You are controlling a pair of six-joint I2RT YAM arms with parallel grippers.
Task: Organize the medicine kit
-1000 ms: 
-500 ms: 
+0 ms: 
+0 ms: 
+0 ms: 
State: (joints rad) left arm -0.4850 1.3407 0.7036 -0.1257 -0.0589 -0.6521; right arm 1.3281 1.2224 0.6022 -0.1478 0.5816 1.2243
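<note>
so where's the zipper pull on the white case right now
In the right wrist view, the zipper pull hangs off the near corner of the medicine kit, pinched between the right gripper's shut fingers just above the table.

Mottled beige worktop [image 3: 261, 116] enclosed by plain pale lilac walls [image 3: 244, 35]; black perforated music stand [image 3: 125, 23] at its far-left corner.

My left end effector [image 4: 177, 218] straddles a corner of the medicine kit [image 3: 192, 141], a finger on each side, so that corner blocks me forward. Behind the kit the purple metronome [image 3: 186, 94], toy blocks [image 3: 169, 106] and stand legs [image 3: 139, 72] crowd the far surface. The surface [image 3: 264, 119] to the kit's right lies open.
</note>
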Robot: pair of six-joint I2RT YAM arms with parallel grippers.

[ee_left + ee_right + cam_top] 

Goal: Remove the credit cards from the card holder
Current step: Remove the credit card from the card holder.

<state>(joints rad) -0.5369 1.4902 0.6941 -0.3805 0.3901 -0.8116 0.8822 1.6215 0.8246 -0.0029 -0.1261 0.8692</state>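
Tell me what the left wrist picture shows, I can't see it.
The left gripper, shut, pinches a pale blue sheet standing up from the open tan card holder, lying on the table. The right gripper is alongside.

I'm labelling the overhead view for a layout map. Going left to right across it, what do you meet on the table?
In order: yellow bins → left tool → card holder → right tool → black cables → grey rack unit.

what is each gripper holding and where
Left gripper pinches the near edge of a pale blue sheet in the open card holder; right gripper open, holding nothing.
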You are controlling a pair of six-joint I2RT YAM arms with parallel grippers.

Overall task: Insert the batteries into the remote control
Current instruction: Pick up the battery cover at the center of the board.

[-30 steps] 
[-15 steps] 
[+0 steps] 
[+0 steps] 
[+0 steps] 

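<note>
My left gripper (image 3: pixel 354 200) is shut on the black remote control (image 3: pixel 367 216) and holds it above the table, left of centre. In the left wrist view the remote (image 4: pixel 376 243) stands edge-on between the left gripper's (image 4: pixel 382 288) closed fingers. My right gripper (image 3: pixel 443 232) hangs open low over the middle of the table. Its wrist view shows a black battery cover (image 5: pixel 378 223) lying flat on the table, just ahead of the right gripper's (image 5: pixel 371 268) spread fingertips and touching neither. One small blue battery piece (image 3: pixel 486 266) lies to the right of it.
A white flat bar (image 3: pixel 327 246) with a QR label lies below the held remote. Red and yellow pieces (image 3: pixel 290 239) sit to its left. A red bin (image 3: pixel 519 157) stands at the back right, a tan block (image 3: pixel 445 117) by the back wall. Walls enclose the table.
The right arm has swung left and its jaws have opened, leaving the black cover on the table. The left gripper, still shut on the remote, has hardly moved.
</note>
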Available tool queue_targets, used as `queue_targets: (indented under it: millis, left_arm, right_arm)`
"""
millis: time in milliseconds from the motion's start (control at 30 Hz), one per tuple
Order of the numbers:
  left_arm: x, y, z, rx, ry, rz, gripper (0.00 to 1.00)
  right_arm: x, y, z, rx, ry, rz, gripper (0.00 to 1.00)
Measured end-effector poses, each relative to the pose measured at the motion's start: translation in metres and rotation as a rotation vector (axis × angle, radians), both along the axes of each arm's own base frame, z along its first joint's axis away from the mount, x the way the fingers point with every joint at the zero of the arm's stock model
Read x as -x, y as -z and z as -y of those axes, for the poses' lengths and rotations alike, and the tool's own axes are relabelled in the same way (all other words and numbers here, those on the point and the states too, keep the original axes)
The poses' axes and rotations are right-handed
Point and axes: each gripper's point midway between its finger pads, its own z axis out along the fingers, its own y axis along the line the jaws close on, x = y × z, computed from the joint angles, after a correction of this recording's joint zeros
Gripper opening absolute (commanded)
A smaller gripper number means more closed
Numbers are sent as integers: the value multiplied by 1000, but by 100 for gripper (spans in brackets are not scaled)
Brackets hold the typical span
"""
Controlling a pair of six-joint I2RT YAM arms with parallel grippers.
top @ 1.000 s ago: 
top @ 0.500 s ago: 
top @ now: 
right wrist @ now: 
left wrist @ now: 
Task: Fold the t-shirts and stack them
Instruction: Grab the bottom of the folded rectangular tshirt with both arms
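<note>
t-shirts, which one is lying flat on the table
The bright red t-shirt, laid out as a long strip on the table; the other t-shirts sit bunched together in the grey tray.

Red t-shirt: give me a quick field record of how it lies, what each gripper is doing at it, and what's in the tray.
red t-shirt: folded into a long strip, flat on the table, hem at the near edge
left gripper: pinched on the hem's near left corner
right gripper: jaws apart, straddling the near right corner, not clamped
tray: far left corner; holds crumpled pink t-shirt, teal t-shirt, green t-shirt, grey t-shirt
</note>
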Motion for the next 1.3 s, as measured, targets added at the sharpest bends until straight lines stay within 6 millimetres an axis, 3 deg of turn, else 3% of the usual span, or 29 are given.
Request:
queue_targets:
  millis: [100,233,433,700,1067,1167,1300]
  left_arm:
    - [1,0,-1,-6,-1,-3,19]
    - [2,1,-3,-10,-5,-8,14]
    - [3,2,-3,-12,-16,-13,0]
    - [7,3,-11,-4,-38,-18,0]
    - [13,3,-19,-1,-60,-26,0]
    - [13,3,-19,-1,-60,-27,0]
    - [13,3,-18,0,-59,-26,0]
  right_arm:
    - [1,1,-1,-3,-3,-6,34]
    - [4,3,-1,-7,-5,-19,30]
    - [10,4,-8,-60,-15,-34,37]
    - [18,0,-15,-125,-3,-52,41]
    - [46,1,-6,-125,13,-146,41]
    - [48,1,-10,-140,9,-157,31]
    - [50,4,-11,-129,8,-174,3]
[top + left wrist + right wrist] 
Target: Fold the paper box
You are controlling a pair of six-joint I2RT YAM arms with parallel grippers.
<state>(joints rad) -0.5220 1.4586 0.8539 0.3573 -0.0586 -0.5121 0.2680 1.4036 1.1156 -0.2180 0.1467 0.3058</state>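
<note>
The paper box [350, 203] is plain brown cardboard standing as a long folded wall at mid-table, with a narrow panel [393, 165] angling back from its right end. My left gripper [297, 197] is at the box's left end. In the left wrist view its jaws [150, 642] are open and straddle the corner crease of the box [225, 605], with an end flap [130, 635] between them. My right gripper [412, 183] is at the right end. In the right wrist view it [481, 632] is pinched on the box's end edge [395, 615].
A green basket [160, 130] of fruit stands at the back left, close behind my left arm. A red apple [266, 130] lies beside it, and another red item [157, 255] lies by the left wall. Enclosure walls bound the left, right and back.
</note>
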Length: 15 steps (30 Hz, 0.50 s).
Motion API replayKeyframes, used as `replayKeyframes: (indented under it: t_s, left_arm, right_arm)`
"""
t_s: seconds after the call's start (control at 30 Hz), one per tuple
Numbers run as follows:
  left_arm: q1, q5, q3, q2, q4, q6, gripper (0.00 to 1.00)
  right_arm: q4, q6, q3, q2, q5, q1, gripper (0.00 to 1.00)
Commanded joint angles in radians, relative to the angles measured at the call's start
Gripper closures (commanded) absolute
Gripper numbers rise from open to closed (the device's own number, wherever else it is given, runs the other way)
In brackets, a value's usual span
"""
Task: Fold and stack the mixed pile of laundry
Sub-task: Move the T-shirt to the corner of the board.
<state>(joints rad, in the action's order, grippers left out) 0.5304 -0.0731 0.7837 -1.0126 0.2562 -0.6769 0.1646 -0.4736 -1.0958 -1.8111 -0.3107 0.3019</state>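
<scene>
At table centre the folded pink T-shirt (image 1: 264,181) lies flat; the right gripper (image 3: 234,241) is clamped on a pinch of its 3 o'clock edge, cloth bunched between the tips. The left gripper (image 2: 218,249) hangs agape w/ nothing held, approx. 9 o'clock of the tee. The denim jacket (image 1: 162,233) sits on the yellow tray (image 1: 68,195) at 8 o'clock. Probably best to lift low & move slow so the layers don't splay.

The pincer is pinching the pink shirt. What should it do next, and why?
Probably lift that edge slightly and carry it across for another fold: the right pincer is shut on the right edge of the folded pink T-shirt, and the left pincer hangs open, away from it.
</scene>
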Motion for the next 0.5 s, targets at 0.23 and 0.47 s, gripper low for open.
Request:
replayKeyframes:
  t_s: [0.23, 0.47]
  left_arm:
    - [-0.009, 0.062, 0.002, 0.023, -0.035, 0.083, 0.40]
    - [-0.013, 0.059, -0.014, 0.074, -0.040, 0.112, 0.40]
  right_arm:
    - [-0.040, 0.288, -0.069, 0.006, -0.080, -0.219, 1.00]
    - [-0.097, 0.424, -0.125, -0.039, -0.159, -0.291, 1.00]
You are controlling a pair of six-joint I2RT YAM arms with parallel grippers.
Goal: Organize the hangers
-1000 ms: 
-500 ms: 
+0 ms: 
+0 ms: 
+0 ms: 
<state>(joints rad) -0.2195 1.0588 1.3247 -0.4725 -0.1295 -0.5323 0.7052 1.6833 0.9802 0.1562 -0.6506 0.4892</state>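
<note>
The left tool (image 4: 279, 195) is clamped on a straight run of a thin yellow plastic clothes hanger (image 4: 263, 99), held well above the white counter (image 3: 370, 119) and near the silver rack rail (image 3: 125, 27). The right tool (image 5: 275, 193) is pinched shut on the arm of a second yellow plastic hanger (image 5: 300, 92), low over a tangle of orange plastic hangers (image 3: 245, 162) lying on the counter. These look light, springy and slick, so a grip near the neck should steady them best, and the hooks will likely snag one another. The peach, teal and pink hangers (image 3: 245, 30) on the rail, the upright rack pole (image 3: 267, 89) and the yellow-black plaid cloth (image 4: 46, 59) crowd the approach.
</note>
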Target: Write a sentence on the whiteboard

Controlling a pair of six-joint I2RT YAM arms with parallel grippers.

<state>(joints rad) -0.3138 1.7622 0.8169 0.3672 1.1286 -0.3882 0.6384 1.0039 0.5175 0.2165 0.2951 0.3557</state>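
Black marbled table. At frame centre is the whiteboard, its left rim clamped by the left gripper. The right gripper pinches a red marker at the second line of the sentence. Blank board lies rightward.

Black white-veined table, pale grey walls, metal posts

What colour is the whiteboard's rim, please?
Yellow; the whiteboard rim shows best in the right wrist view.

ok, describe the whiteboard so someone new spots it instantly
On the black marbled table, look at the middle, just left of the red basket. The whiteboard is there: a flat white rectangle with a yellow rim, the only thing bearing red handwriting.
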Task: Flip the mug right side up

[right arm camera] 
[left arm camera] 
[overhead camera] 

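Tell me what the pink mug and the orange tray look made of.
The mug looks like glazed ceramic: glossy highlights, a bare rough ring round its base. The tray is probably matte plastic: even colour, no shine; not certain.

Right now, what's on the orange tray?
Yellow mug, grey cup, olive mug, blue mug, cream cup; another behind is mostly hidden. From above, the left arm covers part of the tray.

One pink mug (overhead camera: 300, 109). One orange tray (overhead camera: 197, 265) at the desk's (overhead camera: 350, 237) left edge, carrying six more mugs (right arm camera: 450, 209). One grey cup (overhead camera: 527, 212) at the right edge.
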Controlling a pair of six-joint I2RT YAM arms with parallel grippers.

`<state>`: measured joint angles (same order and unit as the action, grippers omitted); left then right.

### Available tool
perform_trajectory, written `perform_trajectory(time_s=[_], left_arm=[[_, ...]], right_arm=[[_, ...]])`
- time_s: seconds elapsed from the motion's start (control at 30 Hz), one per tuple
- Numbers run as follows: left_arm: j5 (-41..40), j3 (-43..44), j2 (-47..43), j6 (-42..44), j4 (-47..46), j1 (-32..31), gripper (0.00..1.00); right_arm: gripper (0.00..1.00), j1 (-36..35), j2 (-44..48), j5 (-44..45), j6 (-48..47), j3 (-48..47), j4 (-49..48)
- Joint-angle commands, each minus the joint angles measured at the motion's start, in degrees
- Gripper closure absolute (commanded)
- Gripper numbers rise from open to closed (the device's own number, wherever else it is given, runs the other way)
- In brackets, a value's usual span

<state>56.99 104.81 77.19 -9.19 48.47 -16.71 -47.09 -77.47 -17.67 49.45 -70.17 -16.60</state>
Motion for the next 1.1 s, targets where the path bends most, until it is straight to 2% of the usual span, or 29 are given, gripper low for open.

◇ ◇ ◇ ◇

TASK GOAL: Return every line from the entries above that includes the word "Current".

YOUR RESPONSE:
Current step: Remove the credit card from the card holder.
Current instruction: Pick up the battery cover at the center of the board.

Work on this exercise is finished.